John A. Burns School of Medicine, University of Hawai'i at Mānoa, Honolulu, Hawaii, USA
John A. Burns School of Medicine, University of Hawai'i at Mānoa, Honolulu, Hawaii, USA.
BMJ Open Gastroenterol. 2022 May;9(1). doi: 10.1136/bmjgast-2021-000866.
Heyde's syndrome (HS), a rare condition characterised by a unique relationship between severe aortic stenosis and angiodysplasia, is often diagnosed late increasing the risk for a prolonged hospital course and mortality in the elderly. The leading hypothesis explaining the aetiology of HS is acquired von Willebrand syndrome (AVWS) but not all studies support this claim. While individual cases of HS have been reported, here we present the first systematic review of case reports and focus on the prevalence of AVWS.
A systematic search was conducted through PubMed/MEDLINE, CINAHL-EBSCO, Web of Science and Google Scholar since inception. The resulting articles were screened by two independent reviewers based on inclusion criteria that the article must be a case report/series or a letter to the editor in English describing HS in an adult patient.
Seventy-four articles encompassing 77 cases met the inclusion criteria. The average age was 74.3±9.3 years old with a slight female predominance. The small intestine, especially the jejunum, was the most common location for bleeding origin. Capsule endoscopy and double balloon enteroscopy were superior at identifying bleeding sources than colonoscopy (p=0.0027 and p=0.0095, respectively) and oesophagogastroduodenoscopy (p=0.0006 and p=0.0036, respectively). The mean duration from symptom onset to diagnosis/treatment of HS was 23.8±39 months. Only 27/77 cases provided evidence for AVWS. Surgical and transcutaneous aortic valve replacement (AVR) were superior at preventing rebleeding than non-AVR modalities (p<0.0001).
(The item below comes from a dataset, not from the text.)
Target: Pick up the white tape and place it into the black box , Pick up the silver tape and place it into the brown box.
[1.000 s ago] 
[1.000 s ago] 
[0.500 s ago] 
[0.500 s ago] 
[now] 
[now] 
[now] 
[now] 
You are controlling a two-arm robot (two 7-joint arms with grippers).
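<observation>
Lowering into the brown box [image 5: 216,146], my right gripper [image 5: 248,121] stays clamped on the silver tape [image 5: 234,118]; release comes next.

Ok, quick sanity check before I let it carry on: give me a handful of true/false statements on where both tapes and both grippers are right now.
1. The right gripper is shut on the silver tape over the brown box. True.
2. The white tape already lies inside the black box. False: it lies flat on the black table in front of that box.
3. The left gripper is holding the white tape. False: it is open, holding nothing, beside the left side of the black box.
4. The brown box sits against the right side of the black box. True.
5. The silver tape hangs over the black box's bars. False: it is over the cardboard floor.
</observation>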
Further research is warranted for a stronger understanding and increased awareness of HS, which may hasten diagnosis and optimal management.
Heyde 综合征(HS)是一种罕见的疾病,其特征是严重的主动脉瓣狭窄和血管发育不良之间存在独特的关系,这种疾病在老年人中往往诊断较晚,增加了延长住院时间和死亡的风险。解释 HS 病因的主要假说为获得性 von Willebrand 综合征(AVWS),但并非所有研究都支持这一说法。虽然已经报道了个别 HS 病例,但我们在此首次进行了病例报告的系统综述,并重点关注 AVWS 的患病率。
通过 PubMed/MEDLINE、CINAHL-EBSCO、Web of Science 和 Google Scholar 进行了系统搜索,从成立之初开始。根据纳入标准,由两名独立评审员筛选出的文章,这些标准是文章必须是描述成年患者 HS 的病例报告/系列或致编辑的信函,并且必须为英文。
74 篇文章共包含 77 例符合纳入标准的病例。平均年龄为 74.3±9.3 岁,女性略占优势。小肠,尤其是空肠,是出血起源的最常见部位。胶囊内镜和双气囊小肠镜在识别出血来源方面优于结肠镜(p=0.0027 和 p=0.0095)和食管胃十二指肠镜(p=0.0006 和 p=0.0036)。从症状出现到诊断/治疗 HS 的平均时间为 23.8±39 个月。77 例中有 27 例提供了 AVWS 的证据。手术和经皮主动脉瓣置换术(AVR)在预防再出血方面优于非 AVR 治疗方法(p<0.0001)。
需要进一步研究以更好地理解和提高对 HS 的认识,这可能会加速诊断和最佳管理。